TASK DETAILS: Once you reach the line containing "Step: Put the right" in the entries below, write out that line and each one after it down to the line containing "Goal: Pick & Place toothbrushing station", exactly and with nothing added.

Saved data entries
..........

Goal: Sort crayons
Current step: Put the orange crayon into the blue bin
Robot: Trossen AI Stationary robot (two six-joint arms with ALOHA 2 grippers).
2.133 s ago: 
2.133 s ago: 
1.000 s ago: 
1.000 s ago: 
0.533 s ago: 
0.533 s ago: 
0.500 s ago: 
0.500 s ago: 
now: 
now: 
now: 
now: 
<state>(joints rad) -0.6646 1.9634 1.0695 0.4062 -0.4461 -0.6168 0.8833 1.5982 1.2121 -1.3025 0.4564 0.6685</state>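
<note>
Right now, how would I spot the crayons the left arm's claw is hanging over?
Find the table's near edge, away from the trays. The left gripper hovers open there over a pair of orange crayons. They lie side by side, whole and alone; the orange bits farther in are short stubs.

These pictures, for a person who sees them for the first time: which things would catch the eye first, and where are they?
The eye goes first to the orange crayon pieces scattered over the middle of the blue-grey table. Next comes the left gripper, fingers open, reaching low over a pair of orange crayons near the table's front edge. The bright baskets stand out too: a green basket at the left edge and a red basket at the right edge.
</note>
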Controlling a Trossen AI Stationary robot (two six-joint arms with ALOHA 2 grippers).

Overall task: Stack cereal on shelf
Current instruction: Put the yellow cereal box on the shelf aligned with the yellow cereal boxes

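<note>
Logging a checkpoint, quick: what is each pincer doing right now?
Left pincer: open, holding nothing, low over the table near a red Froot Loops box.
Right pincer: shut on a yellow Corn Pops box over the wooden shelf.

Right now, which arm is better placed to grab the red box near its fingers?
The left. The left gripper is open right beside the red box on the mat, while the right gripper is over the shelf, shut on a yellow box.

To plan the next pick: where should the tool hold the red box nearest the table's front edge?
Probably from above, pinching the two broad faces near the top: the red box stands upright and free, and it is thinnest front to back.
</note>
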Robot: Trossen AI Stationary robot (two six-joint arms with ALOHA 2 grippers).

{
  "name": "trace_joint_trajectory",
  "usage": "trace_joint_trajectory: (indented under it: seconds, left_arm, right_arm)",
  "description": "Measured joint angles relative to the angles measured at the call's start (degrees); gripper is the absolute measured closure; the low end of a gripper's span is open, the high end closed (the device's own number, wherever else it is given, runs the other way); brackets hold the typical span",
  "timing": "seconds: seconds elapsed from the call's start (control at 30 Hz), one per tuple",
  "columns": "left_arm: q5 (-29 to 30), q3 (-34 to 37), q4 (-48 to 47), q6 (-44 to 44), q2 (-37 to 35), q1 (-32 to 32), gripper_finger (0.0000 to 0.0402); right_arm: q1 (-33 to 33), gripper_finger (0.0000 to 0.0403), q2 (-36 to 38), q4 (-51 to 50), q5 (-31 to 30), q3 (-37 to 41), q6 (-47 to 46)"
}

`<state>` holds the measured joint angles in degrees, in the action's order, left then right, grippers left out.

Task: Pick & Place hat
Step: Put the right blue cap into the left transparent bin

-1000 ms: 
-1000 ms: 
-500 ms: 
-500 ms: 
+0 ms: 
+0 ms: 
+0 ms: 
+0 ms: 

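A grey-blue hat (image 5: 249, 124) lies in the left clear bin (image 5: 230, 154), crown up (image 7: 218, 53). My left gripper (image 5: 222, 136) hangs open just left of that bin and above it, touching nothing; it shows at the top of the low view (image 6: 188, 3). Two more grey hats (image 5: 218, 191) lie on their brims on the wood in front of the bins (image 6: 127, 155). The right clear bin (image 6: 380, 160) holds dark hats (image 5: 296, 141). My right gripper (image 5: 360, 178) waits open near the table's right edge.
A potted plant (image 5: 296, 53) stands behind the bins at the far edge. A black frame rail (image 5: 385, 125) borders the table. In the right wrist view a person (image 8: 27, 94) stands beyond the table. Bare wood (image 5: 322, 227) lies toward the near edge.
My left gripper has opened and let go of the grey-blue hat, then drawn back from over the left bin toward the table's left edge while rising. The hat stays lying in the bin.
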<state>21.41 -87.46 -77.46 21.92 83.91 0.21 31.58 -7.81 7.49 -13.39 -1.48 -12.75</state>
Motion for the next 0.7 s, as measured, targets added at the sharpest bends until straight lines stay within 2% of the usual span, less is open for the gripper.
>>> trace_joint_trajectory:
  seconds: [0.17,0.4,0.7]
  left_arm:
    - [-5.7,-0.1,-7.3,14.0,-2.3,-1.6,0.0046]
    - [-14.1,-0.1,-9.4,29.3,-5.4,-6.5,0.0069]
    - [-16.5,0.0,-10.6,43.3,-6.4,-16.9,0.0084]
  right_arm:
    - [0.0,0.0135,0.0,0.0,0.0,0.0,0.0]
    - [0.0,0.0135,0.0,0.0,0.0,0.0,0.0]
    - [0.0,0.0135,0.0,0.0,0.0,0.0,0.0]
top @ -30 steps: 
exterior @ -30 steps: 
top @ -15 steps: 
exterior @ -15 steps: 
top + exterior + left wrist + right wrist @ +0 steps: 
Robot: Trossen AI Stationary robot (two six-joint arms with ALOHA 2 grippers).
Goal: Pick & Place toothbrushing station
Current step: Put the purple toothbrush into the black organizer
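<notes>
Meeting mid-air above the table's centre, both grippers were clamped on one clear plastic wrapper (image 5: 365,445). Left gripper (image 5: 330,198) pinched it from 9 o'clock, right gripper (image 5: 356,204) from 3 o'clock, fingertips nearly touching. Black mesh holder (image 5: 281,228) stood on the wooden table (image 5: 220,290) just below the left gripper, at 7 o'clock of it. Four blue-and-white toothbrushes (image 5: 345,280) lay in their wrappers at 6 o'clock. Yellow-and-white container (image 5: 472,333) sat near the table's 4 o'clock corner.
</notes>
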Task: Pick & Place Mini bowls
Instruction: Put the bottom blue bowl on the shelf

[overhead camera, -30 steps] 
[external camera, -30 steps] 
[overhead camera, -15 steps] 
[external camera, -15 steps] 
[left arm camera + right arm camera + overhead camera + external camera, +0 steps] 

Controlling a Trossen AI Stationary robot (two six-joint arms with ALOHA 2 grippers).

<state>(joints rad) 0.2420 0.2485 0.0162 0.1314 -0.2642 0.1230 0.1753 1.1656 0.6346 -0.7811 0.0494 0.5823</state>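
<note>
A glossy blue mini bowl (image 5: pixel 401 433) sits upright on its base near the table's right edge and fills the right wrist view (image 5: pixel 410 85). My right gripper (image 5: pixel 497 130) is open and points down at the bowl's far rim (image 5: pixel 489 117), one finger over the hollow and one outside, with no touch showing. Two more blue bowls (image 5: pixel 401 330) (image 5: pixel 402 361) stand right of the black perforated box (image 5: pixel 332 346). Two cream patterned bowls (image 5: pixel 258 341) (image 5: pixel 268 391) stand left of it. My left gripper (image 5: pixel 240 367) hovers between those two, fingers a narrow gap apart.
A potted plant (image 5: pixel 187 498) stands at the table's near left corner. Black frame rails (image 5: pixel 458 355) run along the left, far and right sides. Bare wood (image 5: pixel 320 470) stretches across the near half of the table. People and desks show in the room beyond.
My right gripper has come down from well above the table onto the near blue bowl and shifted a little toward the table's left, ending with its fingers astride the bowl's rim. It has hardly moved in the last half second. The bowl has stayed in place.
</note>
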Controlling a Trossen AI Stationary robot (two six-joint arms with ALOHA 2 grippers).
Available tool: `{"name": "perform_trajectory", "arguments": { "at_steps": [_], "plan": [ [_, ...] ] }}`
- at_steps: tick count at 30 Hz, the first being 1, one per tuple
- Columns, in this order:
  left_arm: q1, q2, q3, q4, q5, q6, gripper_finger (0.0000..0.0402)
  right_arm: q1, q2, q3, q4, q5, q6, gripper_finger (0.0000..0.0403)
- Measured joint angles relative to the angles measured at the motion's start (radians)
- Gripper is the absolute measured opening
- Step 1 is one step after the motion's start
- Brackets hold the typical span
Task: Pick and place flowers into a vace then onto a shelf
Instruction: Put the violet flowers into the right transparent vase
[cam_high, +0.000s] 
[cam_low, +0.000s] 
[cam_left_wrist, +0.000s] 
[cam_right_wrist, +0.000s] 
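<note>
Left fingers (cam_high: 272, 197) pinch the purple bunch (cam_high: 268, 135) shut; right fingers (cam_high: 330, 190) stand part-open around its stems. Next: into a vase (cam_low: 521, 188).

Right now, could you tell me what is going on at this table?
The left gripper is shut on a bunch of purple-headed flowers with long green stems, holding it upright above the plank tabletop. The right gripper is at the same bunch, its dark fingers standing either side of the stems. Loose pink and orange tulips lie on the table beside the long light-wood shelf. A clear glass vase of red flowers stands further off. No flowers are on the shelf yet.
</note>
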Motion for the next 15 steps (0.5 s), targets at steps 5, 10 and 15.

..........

SOLUTION:
Step: Put the right blue cap into the left transparent bin

-1000 ms: 
-1000 ms: 
-500 ms: 
-500 ms: 
+0 ms: 
+0 ms: 
+0 ms: 
+0 ms: 

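A grey-blue hat (image 5: 249, 124) lies in the left clear bin (image 5: 230, 154), crown up (image 7: 218, 53). My left gripper (image 5: 222, 136) hangs open just left of that bin and above it, touching nothing; it shows at the top of the low view (image 6: 188, 3). Two more grey hats (image 5: 218, 191) lie on their brims on the wood in front of the bins (image 6: 127, 155). The right clear bin (image 6: 380, 160) holds dark hats (image 5: 296, 141). My right gripper (image 5: 360, 178) waits open near the table's right edge.
A potted plant (image 5: 296, 53) stands behind the bins at the far edge. A black frame rail (image 5: 385, 125) borders the table. In the right wrist view a person (image 8: 27, 94) stands beyond the table. Bare wood (image 5: 322, 227) lies toward the near edge.
My left gripper has opened and let go of the grey-blue hat, then drawn back from over the left bin toward the table's left edge while rising. The hat stays lying in the bin.
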<state>21.41 -87.46 -77.46 21.92 83.91 0.21 31.58 -7.81 7.49 -13.39 -1.48 -12.75</state>
Motion for the next 0.7 s, as measured, targets added at the sharpest bends until straight lines stay within 2% of the usual span, less is open for the gripper.
>>> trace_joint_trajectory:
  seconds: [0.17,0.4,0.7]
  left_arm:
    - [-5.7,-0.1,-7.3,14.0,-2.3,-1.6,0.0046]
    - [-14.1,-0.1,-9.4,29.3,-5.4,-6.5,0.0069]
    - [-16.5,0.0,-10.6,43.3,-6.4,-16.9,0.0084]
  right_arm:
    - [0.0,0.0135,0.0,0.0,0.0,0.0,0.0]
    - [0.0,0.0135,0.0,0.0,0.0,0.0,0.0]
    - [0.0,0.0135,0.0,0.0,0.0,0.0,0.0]
top @ -30 steps: 
exterior @ -30 steps: 
top @ -15 steps: 
exterior @ -15 steps: 
top + exterior + left wrist + right wrist @ +0 steps: 
Robot: Trossen AI Stationary robot (two six-joint arms with ALOHA 2 grippers).
Goal: Pick & Place toothbrushing station

No more output will be given for this exercise.